Vaccination of at-risk humans
It is essential that humans living in endemic areas and especially veterinarians and others engaged in the livestock industry should be made aware of the potential dangers of exposure to zoonotic agents in handling tissues of diseased animals, and that biosafety and biosecurity precautions should be increased during RVF epidemics. Currently only one human vaccine is approved for emergency use in humans. It is a formalin-inactivated cell culture vaccine (TSI-GSD 200) produced in the USA that is used only to immunize laboratory and field workers who are regularly exposed to RVF infection such as during outbreaks.
Recently, efforts to promote the development of licensed RVFV vaccines for humans has gained momentum. With this renewed prioritization it is highly likely that the further development of next-generation vaccines for humans will be achievable in the near future.
Surveillance and forecasting of outbreaks
Surveillance can be planned with different objectives and approaches and can include forecasting, early warning, raising awareness, outbreak investigations, environmental surveillance, vector surveillance and sentinel herd monitoring.
Three surveillance methods for RVF, namely, syndromic surveillance, participatory surveillance and risk-based surveillance are recommended by the WOAH. The focus of syndromic surveillance is on the detection of clinical disease such as abortions, mortality in livestock and wildlife particularly in newborn and young lambs, kids or calves especially during favourable weather conditions conducive for vector transmission of RVFV. Participatory surveillance focuses on how best animal owners can be helped to identify and solve their health problems and to better understand the risks of RVF. Risk-based surveillance is the surveillance of locations, populations, and periods with increased disease threats with the aim to improve disease detection rapidly and therefore better use of resources. Risk-based surveillance uses quantitative or qualitative information that helps in disease control.

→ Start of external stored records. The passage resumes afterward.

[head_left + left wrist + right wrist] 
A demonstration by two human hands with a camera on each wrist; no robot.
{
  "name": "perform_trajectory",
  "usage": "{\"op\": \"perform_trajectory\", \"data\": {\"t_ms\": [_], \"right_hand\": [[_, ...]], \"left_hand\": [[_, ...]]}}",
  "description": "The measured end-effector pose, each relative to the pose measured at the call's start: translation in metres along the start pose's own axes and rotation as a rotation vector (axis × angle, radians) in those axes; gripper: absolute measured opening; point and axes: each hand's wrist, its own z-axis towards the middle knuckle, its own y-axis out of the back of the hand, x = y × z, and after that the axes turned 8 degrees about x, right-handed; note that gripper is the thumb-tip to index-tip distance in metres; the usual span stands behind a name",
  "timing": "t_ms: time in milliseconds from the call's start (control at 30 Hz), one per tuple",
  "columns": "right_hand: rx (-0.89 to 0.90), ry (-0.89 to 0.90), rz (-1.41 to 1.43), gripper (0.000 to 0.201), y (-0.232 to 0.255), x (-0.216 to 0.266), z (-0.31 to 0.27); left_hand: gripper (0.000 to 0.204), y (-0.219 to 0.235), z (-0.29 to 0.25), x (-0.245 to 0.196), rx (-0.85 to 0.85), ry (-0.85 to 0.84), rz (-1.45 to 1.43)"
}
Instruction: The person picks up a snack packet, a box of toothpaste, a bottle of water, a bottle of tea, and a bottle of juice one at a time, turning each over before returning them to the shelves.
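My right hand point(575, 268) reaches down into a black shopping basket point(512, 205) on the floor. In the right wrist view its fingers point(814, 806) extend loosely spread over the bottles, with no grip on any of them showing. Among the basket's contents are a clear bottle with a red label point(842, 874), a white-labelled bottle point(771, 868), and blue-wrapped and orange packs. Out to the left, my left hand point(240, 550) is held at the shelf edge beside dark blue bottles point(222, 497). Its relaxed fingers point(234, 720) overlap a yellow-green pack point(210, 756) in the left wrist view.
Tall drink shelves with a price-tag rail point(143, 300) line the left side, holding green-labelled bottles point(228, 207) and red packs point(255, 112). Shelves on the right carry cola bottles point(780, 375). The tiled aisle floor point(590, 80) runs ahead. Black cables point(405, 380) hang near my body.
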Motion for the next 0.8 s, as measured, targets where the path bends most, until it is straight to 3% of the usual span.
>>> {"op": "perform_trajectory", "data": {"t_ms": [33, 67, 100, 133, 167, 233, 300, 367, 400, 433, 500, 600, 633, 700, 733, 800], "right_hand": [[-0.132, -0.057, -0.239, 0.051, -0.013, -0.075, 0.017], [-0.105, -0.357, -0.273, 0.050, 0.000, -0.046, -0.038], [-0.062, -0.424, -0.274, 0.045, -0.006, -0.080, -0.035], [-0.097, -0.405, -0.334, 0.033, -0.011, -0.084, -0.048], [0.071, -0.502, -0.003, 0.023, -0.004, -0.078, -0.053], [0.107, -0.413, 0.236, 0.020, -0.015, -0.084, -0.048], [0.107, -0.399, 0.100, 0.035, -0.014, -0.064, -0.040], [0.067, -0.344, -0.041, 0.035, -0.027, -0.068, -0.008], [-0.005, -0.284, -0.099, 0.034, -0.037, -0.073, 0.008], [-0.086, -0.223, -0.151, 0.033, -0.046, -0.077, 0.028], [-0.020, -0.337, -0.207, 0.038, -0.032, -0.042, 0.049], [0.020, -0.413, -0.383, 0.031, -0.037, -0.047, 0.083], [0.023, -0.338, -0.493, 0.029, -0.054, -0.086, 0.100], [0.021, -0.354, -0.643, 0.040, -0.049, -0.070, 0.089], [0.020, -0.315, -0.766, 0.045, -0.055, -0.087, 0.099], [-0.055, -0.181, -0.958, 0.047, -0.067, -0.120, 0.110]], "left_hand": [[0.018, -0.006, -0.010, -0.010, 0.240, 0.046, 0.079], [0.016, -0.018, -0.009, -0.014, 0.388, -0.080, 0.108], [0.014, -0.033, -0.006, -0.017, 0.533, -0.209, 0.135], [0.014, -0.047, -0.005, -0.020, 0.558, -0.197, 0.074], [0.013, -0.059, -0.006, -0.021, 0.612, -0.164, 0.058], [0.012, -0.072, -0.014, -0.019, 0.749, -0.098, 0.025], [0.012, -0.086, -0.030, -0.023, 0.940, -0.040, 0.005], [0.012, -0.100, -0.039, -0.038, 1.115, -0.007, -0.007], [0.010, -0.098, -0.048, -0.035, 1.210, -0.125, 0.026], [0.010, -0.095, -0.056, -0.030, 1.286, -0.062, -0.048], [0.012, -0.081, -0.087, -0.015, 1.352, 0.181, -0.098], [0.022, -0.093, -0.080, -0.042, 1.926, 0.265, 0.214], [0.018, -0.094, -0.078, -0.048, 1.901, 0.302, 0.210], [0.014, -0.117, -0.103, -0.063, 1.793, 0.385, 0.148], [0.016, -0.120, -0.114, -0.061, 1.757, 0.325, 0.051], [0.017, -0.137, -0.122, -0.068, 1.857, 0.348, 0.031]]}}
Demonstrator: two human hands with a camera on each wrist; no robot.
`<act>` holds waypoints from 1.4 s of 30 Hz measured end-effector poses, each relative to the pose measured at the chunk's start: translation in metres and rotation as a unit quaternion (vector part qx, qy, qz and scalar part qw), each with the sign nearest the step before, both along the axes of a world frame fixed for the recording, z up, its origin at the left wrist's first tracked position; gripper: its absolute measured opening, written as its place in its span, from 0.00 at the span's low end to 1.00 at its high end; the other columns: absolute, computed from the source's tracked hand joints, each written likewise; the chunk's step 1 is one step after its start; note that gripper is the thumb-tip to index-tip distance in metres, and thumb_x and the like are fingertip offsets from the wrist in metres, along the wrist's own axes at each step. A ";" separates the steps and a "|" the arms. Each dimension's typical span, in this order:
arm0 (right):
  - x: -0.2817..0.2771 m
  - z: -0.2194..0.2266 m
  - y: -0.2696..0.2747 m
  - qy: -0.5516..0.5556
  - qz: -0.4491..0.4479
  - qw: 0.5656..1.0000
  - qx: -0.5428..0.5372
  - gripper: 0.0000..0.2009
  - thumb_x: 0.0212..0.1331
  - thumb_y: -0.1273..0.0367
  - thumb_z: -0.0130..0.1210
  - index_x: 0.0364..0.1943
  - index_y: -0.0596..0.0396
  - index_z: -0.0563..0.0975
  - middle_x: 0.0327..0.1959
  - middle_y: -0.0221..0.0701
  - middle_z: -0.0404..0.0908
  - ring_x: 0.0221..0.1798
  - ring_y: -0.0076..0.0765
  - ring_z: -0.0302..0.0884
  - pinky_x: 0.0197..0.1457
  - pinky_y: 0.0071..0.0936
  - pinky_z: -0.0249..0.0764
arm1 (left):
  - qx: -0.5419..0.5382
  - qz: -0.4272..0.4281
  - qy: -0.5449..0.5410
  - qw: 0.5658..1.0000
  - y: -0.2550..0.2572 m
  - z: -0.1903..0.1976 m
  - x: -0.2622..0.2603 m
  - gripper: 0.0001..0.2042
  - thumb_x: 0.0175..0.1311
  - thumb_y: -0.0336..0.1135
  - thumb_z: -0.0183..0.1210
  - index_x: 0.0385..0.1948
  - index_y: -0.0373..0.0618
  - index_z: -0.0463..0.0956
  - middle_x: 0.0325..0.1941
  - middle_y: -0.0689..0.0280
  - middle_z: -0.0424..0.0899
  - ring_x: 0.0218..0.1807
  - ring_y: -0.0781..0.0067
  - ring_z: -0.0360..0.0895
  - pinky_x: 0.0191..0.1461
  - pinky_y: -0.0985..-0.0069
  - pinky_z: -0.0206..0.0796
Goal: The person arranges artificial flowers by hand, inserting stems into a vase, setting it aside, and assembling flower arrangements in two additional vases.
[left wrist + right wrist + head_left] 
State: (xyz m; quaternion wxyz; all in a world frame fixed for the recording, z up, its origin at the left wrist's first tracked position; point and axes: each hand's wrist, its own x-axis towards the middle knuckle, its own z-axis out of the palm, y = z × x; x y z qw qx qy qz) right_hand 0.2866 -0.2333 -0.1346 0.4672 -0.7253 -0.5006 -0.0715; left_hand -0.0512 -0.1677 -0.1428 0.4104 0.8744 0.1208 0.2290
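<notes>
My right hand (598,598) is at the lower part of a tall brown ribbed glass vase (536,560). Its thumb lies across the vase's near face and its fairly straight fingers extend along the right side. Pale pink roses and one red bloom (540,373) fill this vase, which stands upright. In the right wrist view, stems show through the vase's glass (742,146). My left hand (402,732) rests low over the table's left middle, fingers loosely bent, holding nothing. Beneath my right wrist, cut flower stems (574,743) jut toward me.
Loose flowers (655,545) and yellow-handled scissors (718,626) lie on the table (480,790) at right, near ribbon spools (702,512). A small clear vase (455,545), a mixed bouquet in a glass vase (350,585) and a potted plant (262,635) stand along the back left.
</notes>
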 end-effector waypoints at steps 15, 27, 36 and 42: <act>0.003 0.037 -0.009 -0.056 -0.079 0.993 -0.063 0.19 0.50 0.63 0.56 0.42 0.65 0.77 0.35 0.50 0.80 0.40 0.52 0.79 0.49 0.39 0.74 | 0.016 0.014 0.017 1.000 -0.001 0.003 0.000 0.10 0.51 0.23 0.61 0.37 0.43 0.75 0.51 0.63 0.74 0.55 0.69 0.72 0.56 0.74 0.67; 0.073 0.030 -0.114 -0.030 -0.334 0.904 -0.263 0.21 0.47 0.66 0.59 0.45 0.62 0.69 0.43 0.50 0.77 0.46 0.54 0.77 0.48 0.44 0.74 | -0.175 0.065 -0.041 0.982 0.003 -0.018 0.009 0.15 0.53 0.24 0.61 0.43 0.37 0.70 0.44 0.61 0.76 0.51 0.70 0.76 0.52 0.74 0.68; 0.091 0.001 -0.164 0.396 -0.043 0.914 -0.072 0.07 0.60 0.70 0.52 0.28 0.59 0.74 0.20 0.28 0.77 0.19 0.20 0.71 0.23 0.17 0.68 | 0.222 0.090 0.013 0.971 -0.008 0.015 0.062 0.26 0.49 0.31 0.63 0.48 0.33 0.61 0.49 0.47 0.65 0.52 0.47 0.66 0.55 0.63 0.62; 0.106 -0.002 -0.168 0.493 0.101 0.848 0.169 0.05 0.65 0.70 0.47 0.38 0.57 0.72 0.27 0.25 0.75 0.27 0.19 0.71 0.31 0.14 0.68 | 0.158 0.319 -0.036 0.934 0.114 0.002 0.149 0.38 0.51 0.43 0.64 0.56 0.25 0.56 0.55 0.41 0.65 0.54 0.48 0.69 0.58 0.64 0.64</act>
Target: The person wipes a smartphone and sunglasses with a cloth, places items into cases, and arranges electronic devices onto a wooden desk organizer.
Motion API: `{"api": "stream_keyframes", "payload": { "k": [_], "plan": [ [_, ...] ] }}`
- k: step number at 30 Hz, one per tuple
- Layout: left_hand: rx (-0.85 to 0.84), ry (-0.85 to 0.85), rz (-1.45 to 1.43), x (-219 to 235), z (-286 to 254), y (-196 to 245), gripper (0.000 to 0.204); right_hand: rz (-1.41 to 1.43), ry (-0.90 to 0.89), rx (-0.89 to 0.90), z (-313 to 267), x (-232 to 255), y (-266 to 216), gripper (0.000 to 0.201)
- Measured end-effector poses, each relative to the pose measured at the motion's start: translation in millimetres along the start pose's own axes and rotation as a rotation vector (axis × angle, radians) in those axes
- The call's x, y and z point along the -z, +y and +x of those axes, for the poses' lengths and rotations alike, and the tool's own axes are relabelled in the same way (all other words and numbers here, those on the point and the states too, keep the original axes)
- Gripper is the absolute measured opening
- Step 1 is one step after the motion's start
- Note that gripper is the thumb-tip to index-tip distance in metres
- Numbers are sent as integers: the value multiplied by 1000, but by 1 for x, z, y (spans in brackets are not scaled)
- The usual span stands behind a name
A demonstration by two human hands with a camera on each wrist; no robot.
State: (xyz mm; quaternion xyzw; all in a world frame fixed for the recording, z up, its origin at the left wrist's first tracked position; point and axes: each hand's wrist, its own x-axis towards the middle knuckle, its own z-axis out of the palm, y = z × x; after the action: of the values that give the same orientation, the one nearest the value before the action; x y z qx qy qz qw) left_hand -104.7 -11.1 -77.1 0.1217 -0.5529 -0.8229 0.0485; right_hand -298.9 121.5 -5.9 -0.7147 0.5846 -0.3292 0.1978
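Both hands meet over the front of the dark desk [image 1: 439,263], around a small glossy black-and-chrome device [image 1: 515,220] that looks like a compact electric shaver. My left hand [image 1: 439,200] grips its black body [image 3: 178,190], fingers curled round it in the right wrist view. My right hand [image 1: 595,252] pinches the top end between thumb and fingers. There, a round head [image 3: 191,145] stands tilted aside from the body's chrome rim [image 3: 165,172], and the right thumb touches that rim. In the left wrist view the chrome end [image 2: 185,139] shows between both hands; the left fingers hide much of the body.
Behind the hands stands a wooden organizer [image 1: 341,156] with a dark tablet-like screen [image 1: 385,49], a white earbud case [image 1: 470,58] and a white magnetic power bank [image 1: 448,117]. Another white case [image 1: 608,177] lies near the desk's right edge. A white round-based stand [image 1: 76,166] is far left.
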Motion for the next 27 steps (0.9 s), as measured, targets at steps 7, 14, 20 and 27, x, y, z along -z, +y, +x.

Sentinel herds are particularly useful to detect inter-epidemic transmission of RVFV. The activities at sentinel sites should include clinical observations and serological monitoring of herds, measurement of rainfall and other climatological parameters and vector sampling and surveillance.
Recently, epidemiological models have become available to investigate the various aspects of the epidemiology of RVF. with the aim to get a better understanding of the factors at play among vectors, hosts and the environment. Predictive models have been developed to act as early warning systems for RVF outbreak occurrence so that surveillance systems can be set up to detect RVFV circulation in mosquitoes and livestock.
Attempts have been made to utilize satellite imaging to predict RVF outbreaks through the development of green vegetation indices or through monitoring of southern Pacific and Indian Ocean surface temperatures.
New approaches for the establishment of early warning systems for RVF should include monitoring of climatic data of different environments.
Climate change and extreme weather events during the last decades may support the expansion of the geographical range of RVF northwards and into the Mediterranean countries. Forecasting models and livestock trade/movement data] may be useful in future to predict outbreaks of RVF outbreaks.
Figures
from: Coetzer JAW, Paweska JT, Bird B, Swanepoel R, Odendaal L, Fafetine J. Rift Valley fever. Anipedia. Published online May 31, 2021.